Activity »
The line containing "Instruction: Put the" marks the end; copy exactly all lines from the start of the material up to and including it.
- - - -
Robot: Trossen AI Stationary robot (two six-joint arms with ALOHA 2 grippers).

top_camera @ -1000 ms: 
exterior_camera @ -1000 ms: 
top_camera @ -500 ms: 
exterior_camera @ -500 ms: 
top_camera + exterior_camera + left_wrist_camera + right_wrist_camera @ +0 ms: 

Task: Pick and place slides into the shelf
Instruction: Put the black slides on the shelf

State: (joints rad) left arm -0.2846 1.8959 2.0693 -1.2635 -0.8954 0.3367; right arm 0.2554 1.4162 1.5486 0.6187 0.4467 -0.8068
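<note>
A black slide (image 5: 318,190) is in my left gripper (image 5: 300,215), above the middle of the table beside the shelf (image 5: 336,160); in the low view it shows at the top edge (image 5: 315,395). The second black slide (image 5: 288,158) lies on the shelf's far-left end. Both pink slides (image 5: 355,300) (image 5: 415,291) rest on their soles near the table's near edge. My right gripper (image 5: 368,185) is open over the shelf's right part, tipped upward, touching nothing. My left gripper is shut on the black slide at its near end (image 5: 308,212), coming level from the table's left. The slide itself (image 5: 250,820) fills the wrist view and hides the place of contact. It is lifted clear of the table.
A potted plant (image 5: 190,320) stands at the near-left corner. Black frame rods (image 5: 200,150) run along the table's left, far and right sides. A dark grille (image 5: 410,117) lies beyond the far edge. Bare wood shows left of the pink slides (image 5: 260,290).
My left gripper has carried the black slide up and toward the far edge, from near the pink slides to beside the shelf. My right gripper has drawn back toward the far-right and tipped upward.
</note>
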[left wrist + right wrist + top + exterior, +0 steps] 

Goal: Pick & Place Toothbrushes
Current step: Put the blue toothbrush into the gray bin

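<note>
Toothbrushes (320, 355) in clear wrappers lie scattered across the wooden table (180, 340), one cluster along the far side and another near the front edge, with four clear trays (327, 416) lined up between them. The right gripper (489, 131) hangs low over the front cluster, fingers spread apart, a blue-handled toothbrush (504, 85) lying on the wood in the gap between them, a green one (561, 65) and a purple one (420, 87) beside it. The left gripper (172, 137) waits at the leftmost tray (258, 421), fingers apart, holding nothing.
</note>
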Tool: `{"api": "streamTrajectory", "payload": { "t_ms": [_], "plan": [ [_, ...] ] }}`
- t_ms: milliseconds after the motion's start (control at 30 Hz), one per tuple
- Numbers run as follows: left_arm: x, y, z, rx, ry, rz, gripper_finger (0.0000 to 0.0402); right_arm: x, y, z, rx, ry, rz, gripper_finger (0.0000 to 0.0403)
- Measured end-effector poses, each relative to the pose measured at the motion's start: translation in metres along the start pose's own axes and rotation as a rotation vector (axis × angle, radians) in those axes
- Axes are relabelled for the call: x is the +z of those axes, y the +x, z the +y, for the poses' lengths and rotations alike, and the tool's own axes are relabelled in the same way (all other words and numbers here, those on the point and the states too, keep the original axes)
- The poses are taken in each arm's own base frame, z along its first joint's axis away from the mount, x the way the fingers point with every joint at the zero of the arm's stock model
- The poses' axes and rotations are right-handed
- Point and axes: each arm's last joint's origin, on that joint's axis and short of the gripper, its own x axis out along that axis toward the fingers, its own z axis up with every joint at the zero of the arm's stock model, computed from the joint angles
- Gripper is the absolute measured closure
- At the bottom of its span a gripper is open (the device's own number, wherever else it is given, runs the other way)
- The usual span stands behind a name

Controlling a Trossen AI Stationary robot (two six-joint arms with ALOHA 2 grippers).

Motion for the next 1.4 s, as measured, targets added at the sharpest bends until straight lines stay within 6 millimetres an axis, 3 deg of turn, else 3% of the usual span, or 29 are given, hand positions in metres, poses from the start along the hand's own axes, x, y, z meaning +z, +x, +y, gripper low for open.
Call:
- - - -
Answer to this task »
Robot: Trossen AI Stationary robot (two six-joint arms with ALOHA 2 grippers).

top_camera @ -1000 ms: 
exterior_camera @ -1000 ms: 
top_camera @ -500 ms: 
exterior_camera @ -500 ms: 
top_camera + exterior_camera + left_wrist_camera + right_wrist_camera @ +0 ms: 

Task: Pick and place slides into the shelf
Instruction: Put the black slides on the shelf

The output shown is complete.